### Information provided
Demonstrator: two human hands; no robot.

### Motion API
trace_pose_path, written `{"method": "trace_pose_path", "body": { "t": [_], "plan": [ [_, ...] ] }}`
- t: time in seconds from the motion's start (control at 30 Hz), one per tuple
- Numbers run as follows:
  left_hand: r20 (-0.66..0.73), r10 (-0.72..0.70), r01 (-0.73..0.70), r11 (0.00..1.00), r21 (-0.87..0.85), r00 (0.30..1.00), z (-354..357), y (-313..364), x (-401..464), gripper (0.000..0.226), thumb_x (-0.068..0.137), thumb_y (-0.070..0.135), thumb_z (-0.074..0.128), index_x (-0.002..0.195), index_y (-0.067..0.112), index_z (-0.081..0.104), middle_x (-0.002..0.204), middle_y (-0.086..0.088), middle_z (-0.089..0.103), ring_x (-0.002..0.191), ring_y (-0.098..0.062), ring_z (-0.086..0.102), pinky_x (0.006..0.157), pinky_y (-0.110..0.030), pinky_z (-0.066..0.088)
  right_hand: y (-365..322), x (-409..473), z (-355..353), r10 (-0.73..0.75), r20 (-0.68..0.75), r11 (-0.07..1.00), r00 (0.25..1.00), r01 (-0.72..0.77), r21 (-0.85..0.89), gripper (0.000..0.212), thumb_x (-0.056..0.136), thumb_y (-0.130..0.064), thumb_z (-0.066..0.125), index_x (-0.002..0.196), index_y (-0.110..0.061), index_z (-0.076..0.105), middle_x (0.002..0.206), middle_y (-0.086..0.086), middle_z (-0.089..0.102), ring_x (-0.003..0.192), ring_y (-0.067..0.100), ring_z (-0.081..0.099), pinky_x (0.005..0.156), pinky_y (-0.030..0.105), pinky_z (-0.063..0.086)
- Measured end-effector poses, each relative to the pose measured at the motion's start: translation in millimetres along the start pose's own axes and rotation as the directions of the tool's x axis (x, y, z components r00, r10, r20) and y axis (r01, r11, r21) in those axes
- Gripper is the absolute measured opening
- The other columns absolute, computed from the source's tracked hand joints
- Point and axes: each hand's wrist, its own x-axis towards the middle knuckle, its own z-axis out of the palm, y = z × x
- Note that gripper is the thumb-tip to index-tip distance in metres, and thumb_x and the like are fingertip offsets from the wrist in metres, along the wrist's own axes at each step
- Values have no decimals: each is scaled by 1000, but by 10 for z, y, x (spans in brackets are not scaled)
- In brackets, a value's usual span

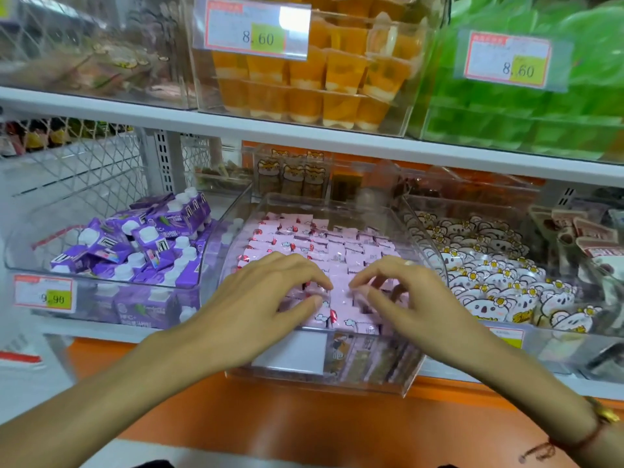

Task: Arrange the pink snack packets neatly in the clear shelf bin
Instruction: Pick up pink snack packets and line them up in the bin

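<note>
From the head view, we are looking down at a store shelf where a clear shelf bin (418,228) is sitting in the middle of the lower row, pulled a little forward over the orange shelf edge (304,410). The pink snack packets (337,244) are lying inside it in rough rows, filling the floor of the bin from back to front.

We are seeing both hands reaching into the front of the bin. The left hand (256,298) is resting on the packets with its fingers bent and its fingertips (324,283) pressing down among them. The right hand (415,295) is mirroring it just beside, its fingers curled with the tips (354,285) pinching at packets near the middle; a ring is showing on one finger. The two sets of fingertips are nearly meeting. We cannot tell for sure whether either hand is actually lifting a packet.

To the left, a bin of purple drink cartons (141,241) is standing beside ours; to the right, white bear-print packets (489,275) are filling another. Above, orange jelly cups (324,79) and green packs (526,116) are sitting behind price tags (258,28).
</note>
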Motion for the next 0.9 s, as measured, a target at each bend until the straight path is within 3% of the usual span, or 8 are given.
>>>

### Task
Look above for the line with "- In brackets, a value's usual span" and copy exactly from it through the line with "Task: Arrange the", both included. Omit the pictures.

### Solution for this task
- In brackets, a value's usual span


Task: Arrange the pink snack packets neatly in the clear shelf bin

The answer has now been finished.